It's hard to describe this in the abstract, so let me just give a (simplified & snipped) example:
class ClassificationResults(object):
#####################################################################################################################
# These methods all represent aggregate metrics. They all follow the same interface: they return a tuple
# consisting of the numerator and denominator of a fraction, and a format string that describes the result in terms
# of that numerator, denominator, and the fraction itself.
#####################################################################################################################
metrics = ['recall', 'precision', 'fmeasure', 'f2measure', 'accuracy']
# ...
def recall(self):
tpos, pos = 0, 0
for prediction in self.predictions:
if prediction.predicted_label == 1:
pos += 1
if prediction.true_label == 1:
tpos += 1
return tpos, pos, "{1} instances labelled positive. {0} of them correct (recall={2:.2})"
def precision(self):
tpos, true = 0, 0
for prediction in self.predictions:
if prediction.true_label == 1:
true += 1
if prediction.predicted_label == 1:
tpos += 1
return tpos, true, "{1} positive instances. We labelled {0} correctly (precision={2:.2})"
# ...
def printResults(self):
for methodname in self.metrics:
(num, denom, msg) = getattr(self, methodname)()
dec = num/float(denom)
print msg.format(num, denom, dec)
Is there a better way to indicate that these methods all belong the same 'family', and to allow them to be called in a loop without naming them every time?
Another way I've done it in the past is to name methods with a common prefix, e.g.

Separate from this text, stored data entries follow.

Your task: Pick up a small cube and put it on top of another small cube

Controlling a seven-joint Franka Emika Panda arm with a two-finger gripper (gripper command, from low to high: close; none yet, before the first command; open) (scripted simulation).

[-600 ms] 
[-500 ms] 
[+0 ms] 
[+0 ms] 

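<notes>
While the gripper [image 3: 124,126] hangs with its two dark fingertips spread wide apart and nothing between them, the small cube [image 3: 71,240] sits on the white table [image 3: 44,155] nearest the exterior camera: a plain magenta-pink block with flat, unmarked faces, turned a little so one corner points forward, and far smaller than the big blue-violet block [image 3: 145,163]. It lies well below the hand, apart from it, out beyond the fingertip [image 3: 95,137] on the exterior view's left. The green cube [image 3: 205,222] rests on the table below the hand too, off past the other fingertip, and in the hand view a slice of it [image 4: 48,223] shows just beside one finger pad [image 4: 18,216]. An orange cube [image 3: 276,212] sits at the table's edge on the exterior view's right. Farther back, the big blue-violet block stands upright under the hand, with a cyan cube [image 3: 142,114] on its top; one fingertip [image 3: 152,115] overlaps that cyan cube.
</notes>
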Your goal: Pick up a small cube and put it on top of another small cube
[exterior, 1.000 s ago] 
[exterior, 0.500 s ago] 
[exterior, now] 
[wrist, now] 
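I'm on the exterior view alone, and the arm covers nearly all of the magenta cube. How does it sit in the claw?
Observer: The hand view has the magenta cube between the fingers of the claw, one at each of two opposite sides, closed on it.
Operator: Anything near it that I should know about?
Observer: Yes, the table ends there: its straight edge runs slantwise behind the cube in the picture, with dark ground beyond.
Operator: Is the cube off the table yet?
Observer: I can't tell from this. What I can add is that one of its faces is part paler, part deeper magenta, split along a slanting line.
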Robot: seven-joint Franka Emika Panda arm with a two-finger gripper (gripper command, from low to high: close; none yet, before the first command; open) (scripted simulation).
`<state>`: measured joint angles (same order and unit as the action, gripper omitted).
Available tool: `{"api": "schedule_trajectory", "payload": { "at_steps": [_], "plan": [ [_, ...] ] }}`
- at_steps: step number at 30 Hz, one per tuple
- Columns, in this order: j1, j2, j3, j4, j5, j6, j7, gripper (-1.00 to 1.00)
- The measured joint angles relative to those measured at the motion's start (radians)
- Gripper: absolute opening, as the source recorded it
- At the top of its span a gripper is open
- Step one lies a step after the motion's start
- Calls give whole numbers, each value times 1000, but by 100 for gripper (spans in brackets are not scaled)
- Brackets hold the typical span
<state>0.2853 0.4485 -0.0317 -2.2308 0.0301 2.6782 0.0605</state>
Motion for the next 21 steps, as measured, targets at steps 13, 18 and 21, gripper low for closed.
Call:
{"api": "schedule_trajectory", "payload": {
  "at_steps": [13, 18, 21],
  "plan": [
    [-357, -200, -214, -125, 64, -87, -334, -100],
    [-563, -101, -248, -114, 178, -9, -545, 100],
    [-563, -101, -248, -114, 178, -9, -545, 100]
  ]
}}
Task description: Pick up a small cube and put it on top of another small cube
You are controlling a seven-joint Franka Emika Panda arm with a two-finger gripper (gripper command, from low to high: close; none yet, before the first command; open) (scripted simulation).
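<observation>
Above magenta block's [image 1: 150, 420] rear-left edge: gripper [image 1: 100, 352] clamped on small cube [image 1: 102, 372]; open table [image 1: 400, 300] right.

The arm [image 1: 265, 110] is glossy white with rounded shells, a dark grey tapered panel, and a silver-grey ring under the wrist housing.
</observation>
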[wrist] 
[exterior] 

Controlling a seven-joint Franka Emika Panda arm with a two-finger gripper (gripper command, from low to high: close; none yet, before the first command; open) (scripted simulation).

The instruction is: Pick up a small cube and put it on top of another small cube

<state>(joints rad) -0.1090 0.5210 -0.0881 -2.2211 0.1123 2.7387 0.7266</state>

def metric_precision(self):
tpos, true = 0, 0
for prediction in self.predictions:
if prediction.true_label == 1:
true += 1
if prediction.predicted_label == 1:
tpos += 1
return tpos, true, "{1} positive instances. We labelled {0} correctly (precision={2:.2})"
# ...
def printResults(self):
for methodname in dir(self):
meth = getattr(self, methodname)
if methodname.startswith('metric_') and callable(meth):
(num, denom, msg) = getattr(self, methodname)()
dec = num/float(denom)
print msg.format(num, denom, dec)
But this feels even more hackish.
I could also turn each method into an instance of a common superclass, but this feels like overkill.